Nous avons également pensé au module français SimUrgences, destiné aux médecins urgentistes et cardiologues dans la prise en charge des urgences cardiaques, ou encore Florence, orienté vers la pratique infirmière. Il existe actuellement un certain nombre d’initiatives de ce type en cours de développement : Les jeux deviennent un outil de formation médicale.

Dans le second cas, la gamification est une manière ludique, innovante et divertissante d’impliquer les patients dans leur parcours de soins. En particulier, il peut être utilisé dans des contextes spécifiques d’éducation thérapeutique, de rééducation ou de suivi de pathologie.

En matière d’éducation au traitement, la plateforme Gluciweb vise à sensibiliser au diabète de type 1 à travers trois jeux destinés aux enfants, adolescents et jeunes adultes. En matière de rééducation, le projet MoJOS (Health Oriented Game Engine) est à la base du jeu Voracy Fish pour favoriser la rééducation fonctionnelle des membres supérieurs après un AVC.

Concernant le suivi pathologique, l’initiative Az@game vise à mesurer l’évolution de la maladie d’Alzheimer, par exemple à travers des jeux de guerre navale. Plusieurs applications sont développées simultanément visant à stimuler l’activité physique ou à contrôler l’alimentation d’une personne.

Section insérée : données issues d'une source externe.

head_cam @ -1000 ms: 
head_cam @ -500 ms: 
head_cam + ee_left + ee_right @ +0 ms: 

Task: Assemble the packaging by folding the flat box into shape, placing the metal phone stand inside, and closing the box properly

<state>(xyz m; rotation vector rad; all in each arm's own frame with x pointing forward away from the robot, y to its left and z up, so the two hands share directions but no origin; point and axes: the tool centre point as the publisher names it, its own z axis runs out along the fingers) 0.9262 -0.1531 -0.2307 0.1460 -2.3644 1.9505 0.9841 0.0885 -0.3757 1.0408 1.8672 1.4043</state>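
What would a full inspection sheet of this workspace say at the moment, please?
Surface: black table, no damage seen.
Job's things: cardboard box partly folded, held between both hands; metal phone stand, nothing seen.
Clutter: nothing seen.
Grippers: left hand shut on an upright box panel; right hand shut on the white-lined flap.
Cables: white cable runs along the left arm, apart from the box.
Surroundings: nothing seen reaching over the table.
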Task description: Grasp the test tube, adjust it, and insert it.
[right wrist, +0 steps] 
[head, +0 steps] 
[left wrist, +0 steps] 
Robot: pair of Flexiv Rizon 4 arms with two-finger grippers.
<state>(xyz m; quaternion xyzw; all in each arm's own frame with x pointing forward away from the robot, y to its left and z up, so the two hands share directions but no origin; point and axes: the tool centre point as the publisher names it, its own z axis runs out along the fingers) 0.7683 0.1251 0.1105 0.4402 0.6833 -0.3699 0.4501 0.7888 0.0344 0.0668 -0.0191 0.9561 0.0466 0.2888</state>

Le serious game, une solution viable

Le jeu doit être pris au sérieux, car il offre un potentiel réel pour l’éducation, la prévention, le suivi et le traitement dans le domaine de la santé. Cependant, il est important de ne pas être naïf ou infantilisant, car la gamification en santé présente également des risques techniques, juridiques et éthiques. Ce blog est donc une incitation à réfléchir sérieusement à la place et au rôle que nous souhaitons donner au jeu dans le domaine de la santé. Nous devons déconstruire le mythe du jeu comme « traitement de jouvence » imparable et construire une véritable réflexion à ce sujet.